Inilah ajaran Islam yang menjadi penggerak jiwa bagi orang-orang beriman. Semua orang akhirnya merindukan ketenangan batin dan kebahagiaan yang hakiki, berjumpa dengan Robb Penguasa alam semesta ini. Cara pandang hidup ini telah dan akan selalu mengetuk pintu hati umat manusia dan fitrah kemanusiaannya. Tak mengherankan, banyak penelitian yang meyakini bahwa Islam akan menjadi agama yang mendominasi di muka bumi.
Begitulah Alloh mentakdirkan agama hanif ini, sebagaimana dalam sebuah hadist nabi shallaallahu alaihi wa sallam, “Allah Subhanahu wa Ta’ala telah menghimpun (mengumpulkan dan menyatukan) bumi ini untukku. Oleh karena itu, aku dapat menyaksikan belahan bumi Barat dan Timur. Sungguh kekuasaan umatku akan sampai ke daerah yang dikumpulkan (diperlihatkan) kepadaku itu”. (HR. Muslim, Abu Daud, dan Tirmizi)
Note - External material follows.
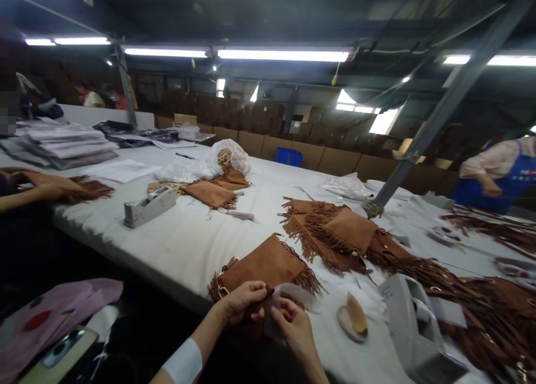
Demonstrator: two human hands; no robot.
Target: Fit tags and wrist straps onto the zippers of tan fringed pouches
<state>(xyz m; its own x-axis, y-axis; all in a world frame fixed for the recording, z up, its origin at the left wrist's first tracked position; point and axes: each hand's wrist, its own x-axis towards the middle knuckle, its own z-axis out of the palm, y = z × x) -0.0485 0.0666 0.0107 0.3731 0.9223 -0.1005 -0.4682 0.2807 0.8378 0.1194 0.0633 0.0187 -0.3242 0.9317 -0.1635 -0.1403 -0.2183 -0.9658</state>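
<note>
While your two hands meet at the near edge of the white table (201,244), a clear strip (299,296) stands up between them, just in front of a brown fringed bag (266,264) lying flat. Your left hand (243,303) is narrowed to a pinch on a small dark brown piece (270,289); your right hand (293,322) pinches the clear strip close beside it. Whether the brown piece joins the bag, you cannot tell from here.

To the right of your hands a tan wedge (357,312) stands on a round disc (344,324), with a large tape dispenser (412,322) beyond it. Behind these, more fringed bags (352,230) lie overlapping. Farther left are a smaller tape dispenser (151,206) and two brown pouches (211,193) near a crumpled plastic bag (234,154). At the far left, a co-worker's hand (50,192) touches another fringed piece (90,187); at the far right stands a person in a blue apron (517,174).
</note>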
Namun, kejayaan Islam akan kembali bangkit, bukan tanpa ikhtiar manusia. Kita diperintahkan Allah Ta’ala berjuang di jalan-Nya, untuk membuktikan siapa diantara kita, yang telah melakukan amal sholeh terbaiknya dan lolos dalam berbagai ujian hidup di dunia.[]
Wallahu ‘alam.
Penulis adalah Wakil Ketua Majelis Tabligh PP Muhammadiyah dan Komisi Dakwah MUI.